An HHS rule that grants exceptions to federal fraud and abuse laws may be more of a bane than a boon for tax-exempt hospitals.
Healthcare lawyers said the months' old HHS ruling, which was intended to speed the use of health information technology by practicing physicians, instead could actually quell participation from a not-for-profit sector that's already under intense IRS scrutiny.
In August, HHS and its inspector general's office released a long-awaited rule that grants certain exceptions to the so-called Stark law, which prohibits doctors from referring patients to hospitals in which they have a financial stake, and created a safe harbor from anti-kickback statutes.
The new regulations, which take effect Oct. 10, allow hospitals and other organizations to donate e-prescribing, electronic health-records technology and support services to physicians. Under the rules, HHS also broadened exceptions and safe harbors in regards to who is qualified to donate health IT components and who is qualified to receive them.
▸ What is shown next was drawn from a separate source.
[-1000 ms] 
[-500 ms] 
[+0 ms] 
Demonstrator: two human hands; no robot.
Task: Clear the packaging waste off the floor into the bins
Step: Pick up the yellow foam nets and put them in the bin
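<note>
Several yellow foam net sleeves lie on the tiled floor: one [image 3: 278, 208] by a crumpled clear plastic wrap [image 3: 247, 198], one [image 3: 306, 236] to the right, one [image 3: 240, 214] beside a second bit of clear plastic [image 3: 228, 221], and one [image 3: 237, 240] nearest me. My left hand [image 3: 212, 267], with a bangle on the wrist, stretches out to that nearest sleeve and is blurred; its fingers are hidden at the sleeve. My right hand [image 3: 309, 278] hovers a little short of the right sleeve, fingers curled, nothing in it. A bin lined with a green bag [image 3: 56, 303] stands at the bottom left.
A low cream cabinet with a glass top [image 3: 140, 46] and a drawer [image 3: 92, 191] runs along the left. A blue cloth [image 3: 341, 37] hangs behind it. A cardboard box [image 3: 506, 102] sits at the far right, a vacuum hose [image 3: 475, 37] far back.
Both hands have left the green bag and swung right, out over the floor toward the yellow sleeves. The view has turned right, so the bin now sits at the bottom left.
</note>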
HHS first announced the proposed rules October 2005, when many in the healthcare community said that until exceptions were made to the Stark and anti-kickback laws, provider adoption would stall. But even before that, Congress, under a provision in the Medicare Modernization Act, required HHS to create the exceptions. The rules fall in line with the Bush administration's push to boost the use of EHRs.
To be sure, many in the industry see the rulings as a help that would, in part, create a quick path to put health IT tools into the hands and onto the desktops of the provider community.
But relief from the physician self-referral laws, though welcomed, may have unintended consequences for tax-exempt hospitals wary that some donations may not pass muster with IRS auditors.
The IRS has increased its oversight of tax-exempt hospitals after a spate of shady hospital-physician deals.
In an e-mailed response, an IRS spokeswoman said: "(The) IRS understands that electronic health records offer significant opportunities to promote health for the benefit of the community by reducing medical errors, improving patient safety, and improving the efficiency and effectiveness of care. Therefore, the area is being carefully studied in terms of whether there are any exempt organization tax law barriers."
Under IRS regulations, any contribution from a tax-exempt organization must primarily serve a public benefit rather than an incidental private one for the recipient, said Gerry Hinkley, a partner with law firm Davis Wright Tremaine in San Francisco.
And there's the catch. While health policy analysts have argued strongly that moving patient data from the clipboard to the computer will have a life-saving effect for patients, questions abound about ancillary donations -- such as bookkeeping and claims software -- in which the immediate public benefit may be harder to prove, Hinkley said.
Now the legal departments at many not-for-profit hospitals are trying to find a workable solution to the HHS exceptions, even as they wonder how a regulation meant to help the hospital industry could instead hurt a large sector of it.
Also at play is an overriding sense that hospitals that have the coveted tax-exempt status are hypersensitive to doing anything that could have it revoked, Hinkley said.
Daniel Lohr, general counsel at Geisinger Health System, said his legal team has been closely following the issue. As health IT goes, Geisinger's system is fairly standard. But giving its doctors the software they need to create their own electronic charts -- allowable under the HHS rule -- complicates the matter under the IRS, he said.
Hinkley said hospitals could file a request with the IRS to get what's known as a private-letter ruling. The entire process could take a year to resolve, he added.
"The problem is that it doesn't seem to be on Congress' radar screen, and it doesn't seem to be on HHS' radar screen," Hinkley said. "Some kind of guidance on this topic is going to be required."